Les élections municipales des 23 et 30 mars derniers ont manifesté un total désaveu de la politique socialiste menée tant au niveau national que local.

Le nouveau Premier Ministre à la tête d’un gouvernement prétendument remanié, se devait donc de faire des annonces fortes pour montrer que le message des électeurs, qu’ils se soient déplacés ou non, avait été entendu.

Je me réjouis qu’au titre de ces annonces soient énumérées la réduction du nombre de Régions et,comme l’a dit le Premier Ministre dès le lendemain dans la presse, la réunification de la Normandie. Les socialistes haut-normands auront donc fait perdre 15 ans à nos territoires car cette idée, Hervé Morin et tous les centristes, nous la portons depuis 1999 et la création de l’association pour la réunification de la Normandie.

Pour autant, lje ne me berce pas d’illusions. Pour avoir porté cette ambition depuis 4 ans au sein même du Conseil Régional, après avoir réclamé en vain qu’un débat soit organisé sur le sujet dans l’hémicycle régional, je ne sais que trop combien la majorité régionale de gauche est fermée sur cette question, recroquevillée sur un pré-carré de pouvoir qu’elle n’entend pas voir dilué dans une grande Normandie réunifiée.

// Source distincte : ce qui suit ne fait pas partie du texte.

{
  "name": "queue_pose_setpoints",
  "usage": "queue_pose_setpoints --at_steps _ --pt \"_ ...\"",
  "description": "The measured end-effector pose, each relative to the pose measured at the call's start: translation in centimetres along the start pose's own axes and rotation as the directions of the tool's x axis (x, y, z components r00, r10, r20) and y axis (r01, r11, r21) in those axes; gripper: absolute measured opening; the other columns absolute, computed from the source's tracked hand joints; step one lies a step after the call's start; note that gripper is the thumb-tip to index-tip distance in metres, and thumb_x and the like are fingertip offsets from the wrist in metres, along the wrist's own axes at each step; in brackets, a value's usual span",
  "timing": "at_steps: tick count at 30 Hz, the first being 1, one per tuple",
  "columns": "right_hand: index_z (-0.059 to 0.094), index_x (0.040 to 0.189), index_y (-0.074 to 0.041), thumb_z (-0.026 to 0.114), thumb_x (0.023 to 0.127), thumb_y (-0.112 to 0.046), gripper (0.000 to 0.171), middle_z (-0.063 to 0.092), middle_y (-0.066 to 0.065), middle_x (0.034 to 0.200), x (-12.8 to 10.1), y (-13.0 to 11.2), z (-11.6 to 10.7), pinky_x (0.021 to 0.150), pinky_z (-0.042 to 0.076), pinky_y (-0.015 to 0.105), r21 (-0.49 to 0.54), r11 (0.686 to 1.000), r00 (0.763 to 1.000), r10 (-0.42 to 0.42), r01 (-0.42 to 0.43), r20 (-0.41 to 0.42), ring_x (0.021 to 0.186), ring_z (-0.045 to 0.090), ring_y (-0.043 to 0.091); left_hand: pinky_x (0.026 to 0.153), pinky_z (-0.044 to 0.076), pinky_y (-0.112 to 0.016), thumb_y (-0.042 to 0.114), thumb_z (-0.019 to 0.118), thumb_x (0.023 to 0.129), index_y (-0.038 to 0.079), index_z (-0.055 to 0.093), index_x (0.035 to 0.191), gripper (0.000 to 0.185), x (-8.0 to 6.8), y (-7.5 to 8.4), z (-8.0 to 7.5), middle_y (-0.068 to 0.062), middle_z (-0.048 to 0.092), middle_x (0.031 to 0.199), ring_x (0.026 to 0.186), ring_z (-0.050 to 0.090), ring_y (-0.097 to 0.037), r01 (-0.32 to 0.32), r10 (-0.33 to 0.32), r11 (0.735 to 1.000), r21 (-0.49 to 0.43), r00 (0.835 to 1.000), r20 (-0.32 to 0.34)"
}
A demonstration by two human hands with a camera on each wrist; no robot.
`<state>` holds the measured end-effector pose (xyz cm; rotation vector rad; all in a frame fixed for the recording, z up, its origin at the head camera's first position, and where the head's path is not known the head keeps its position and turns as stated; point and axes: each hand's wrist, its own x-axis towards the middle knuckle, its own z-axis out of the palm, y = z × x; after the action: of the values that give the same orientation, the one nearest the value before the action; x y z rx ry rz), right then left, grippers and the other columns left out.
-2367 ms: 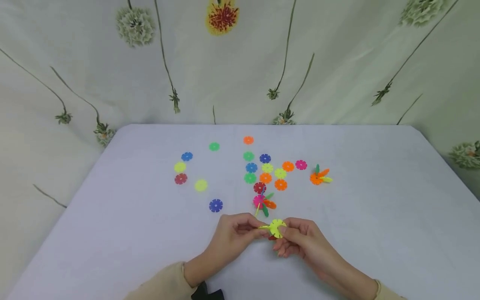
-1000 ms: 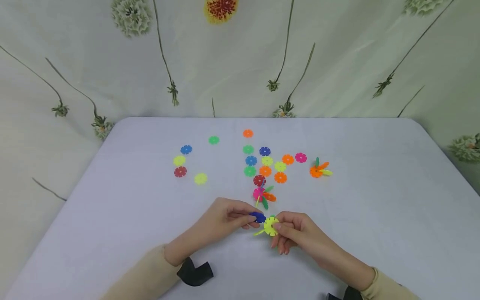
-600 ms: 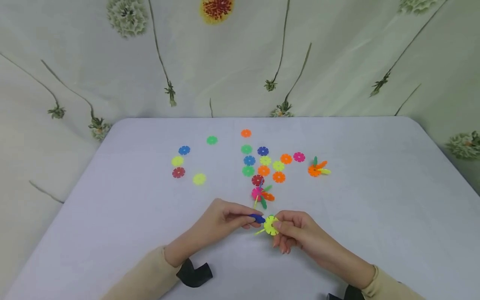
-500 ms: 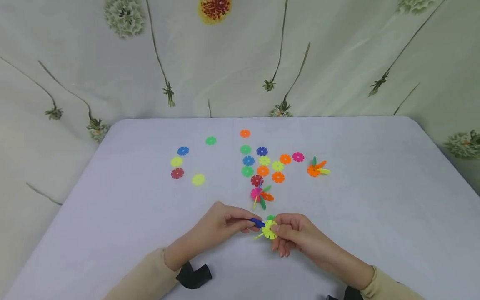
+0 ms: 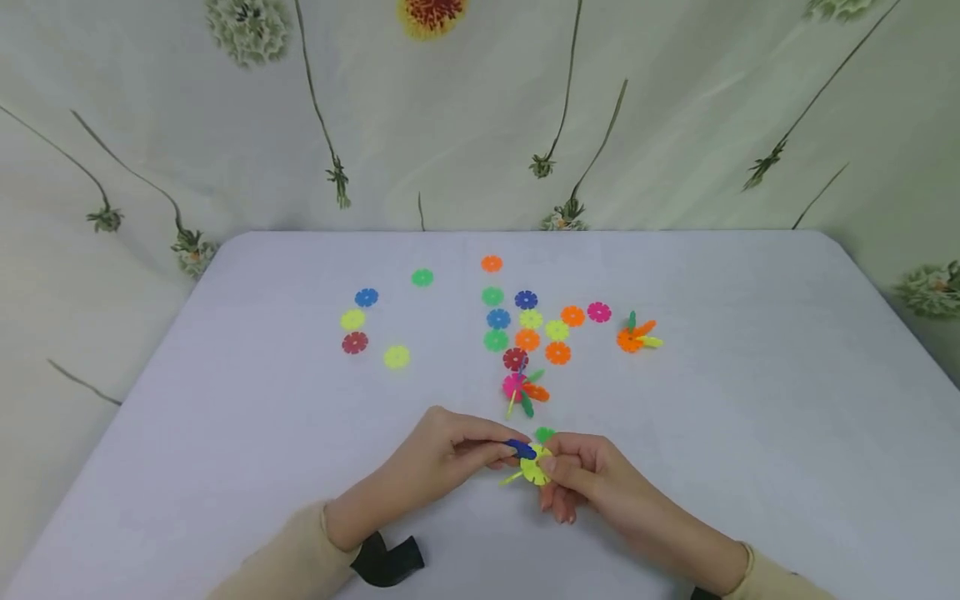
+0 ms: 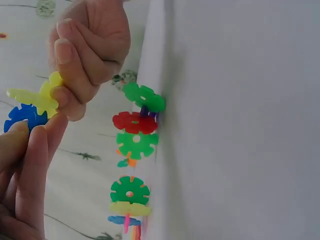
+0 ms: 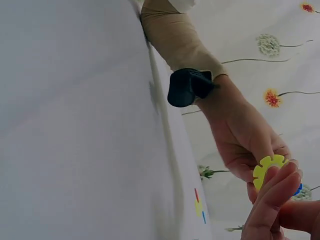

Preuve qu’ils n’ont rien compris à l’intérêt et même à la nécessité de réunifier la Normandie.

C’est en se regroupant, grâce à la mutualisation de leurs moyens et de leurs forces que nos régions pourront mettre en place des politiques ambitieuses à l’échelle régionale, nationale, européenne et mondiale. L’actuel président de Région Haute-Normandie prend une fois encore les choses à l’envers en commençant par envisager la réunification par le poids des dettes respectives : une belle démonstration de dynamisme et d’ambition ! On notera qui plus est l’élan de solidarité territoriale dont relève une telle déclaration pour un élu qui se gargarisait encore lors de la dernière séance plénière régionale de justice sociale et d’égalité entre les territoires.

Je me veux positive et constructive et soutiendrai cette ambition de la réunification pour autant qu’elle associe tous les acteurs et ne se fasse pas de façon autoritaire. Je serai donc vigilante à ce que la procédure de réunification se fasse dans le respect de la démocratie et ne soit pas imposée par une technocratie gouvernementale aveugle et sourde aux réalités locales.